The theory recommends a variety of techniques and methods to make teaching more efficient. Information processing also provides several tools and procedures that teachers may use to enhance thinking skills and extend mental capacity among the students. The learning process through information processing starts with the activation of schema, defined as the state of existing knowledge structures prior to the introduction of new information. Schema is often altered to accommodate new information. Therefore, new information related to the learner’s schema is more meaningful to them.

(NSW HSC Online, 2007) Activation of schema is followed by acquisition of new information by the learner. Information processing postulates that in processing and in the retrieval of information, it is necessary to ensure that information is significant to the learner for him to be able to relate previous knowledge or schema to new information. The information is processed to fit schema, or in some instances to complement schema. The information is then stored in the long-term memory for future retrieval.

There are also various key concepts to remember in applying information processing theory in the classroom setting. First, it is easier to remember significant information. Learners remember information that is interesting and relevant to their personal lives. Second, words are easily remembered based on their position in the text. For instance, words written in the beginning and in the end are easier to remember than words written in the mid area of the text. Third, repetition is efficient for memory retention. Memory retention is best improved through repetition and practice.

Fourth, learning should be systematic. When learners make lists to organize lessons learned, information is easier to remember. Fifth, much effort should be exerted in processing information. Information that is processed in depth is easily stored in the long-term memory. Sixth, information processing is affected by schema. If information does not relate to a person’s schema, then there would difficulty in information processing. Lastly, there is a necessity to provide advance organizers for students. Advance organizers aids and prepares the learner for the next lesson.

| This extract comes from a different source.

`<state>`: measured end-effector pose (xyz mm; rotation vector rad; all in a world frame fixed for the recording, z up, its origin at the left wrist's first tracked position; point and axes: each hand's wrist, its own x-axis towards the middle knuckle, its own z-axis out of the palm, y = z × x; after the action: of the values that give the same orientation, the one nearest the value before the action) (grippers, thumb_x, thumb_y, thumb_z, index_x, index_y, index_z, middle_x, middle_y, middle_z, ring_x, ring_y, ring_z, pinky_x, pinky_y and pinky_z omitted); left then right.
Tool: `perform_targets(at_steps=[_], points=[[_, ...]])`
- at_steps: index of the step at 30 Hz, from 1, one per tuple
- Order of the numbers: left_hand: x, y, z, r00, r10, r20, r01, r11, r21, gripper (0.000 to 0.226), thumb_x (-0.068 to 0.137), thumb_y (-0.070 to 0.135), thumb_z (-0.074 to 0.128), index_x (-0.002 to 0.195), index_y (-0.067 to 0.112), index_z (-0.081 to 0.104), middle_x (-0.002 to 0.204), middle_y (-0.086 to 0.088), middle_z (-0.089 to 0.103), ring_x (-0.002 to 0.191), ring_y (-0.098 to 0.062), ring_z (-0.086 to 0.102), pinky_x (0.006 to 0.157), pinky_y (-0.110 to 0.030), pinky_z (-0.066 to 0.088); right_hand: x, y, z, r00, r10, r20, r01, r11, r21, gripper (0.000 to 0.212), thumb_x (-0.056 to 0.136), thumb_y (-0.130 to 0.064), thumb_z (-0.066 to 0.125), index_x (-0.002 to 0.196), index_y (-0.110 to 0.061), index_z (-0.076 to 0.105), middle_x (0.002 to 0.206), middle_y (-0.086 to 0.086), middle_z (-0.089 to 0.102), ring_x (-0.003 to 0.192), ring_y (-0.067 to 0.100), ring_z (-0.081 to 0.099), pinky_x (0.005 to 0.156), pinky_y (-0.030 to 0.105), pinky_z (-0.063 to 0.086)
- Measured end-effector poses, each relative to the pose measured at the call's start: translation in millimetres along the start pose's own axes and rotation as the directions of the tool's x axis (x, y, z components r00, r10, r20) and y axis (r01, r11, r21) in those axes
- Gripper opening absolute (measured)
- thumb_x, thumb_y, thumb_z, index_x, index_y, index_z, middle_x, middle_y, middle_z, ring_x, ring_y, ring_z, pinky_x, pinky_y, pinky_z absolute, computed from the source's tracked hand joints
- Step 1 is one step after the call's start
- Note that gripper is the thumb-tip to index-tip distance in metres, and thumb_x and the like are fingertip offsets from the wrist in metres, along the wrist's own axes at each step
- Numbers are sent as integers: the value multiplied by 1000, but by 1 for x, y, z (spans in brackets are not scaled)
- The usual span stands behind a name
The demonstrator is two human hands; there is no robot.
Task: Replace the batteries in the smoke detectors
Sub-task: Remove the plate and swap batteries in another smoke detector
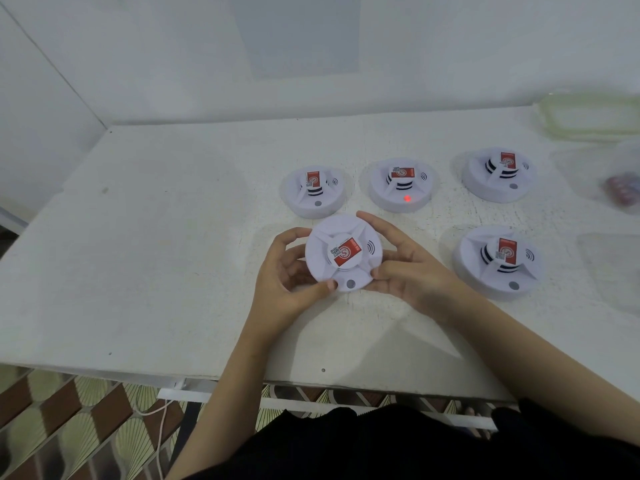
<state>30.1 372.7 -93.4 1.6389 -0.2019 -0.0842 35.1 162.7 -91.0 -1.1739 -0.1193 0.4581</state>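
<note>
A round white smoke detector [332,233] with a red label on its centre is held just above the white table [156,237]. My left hand [287,275] grips its left rim, thumb at the lower edge. My right hand [405,268] grips its right rim, fingers curled round the far side. Several more detectors rest on the table: one behind [313,194], one [400,185] showing a lit red light, one at the back right [498,174], one at the right [497,263].
A clear plastic container [588,116] stands at the back right corner. A blurred clear bag with reddish items [623,188] lies at the right edge. The table's front edge [138,370] runs above a patterned floor, where a white cable [161,431] hangs.
</note>
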Motion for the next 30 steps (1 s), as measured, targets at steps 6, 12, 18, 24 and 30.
perform_targets(at_steps=[6,12,18,24,30], points=[[0,-1,-1,1000,-25,-13,24,999,-35,67,70,25,76,127,8,46,112,-15,70,100,-38,66,88,-51,53,-1,-1,1,1000,3,-11,-3,1000,-4,71,74,5,50,131,-36,48,115,14,64,100,25,64,82,35,55],[0,-2,0,999,-25,-19,25,999,-22,65,70,25,75,127,9,47,112,-14,70,100,-37,67,89,-53,53,-1,0,1,1000,0,-9,0,1000,-10,71,74,6,51,132,-36,48,116,15,64,102,27,64,84,37,55],[1,-2,0,999,-26,-22,26,1000,-8,66,71,26,75,128,9,48,114,-13,70,102,-33,67,90,-51,54,-1,1,2,1000,-4,-30,3,1000,-15,71,73,5,51,131,-36,48,115,14,65,103,28,64,87,39,54],[1,-2,0,999,-34,-23,34,999,-7,64,72,28,74,129,13,49,114,-10,70,102,-33,67,90,-52,53,-1,2,2,999,2,-54,-4,999,-33,73,72,2,53,135,-34,45,111,14,66,102,27,63,93,43,52],[1,-2,0,1000,-24,-17,23,1000,-7,64,72,28,73,129,11,49,114,-10,70,103,-29,68,87,-46,56,-1,2,3,998,1,-63,-3,999,-34,73,72,3,53,136,-32,44,111,13,66,102,27,65,90,40,53]])
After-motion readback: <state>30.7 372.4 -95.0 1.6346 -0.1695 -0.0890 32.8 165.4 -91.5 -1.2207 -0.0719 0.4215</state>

(Huitt, 2003) In the classroom setting, the teacher must come up with a lesson plan that follows a thorough procedure. Systematic procedures must be followed in information processing because there are limitations to memory capacity and thinking processes. Teachers must make sure that purpose of the previous step is achieved before moving on the next step. For instance, activation of schema comes first before the processing of information. To follow this step, the teacher must first provide stimulus that catches the attention of the students.

Consequently, the learner perceives and processes this information in his sensory registers and short-term memory, allowing him to respond to the stimulus. The next step is to ensure that the information you teach is retained in the learner’s long-term memory. This can be achieved by following key concepts previously enumerated. In applying information processing in the classroom setting, keep in mind that its primarily goal is for students to learn by enhancing memory retention and maximizing information processing and capacity.

The teacher must be guided with the key concepts and principles governing information processing theory to achieve greater success in meeting educational goals and objectives.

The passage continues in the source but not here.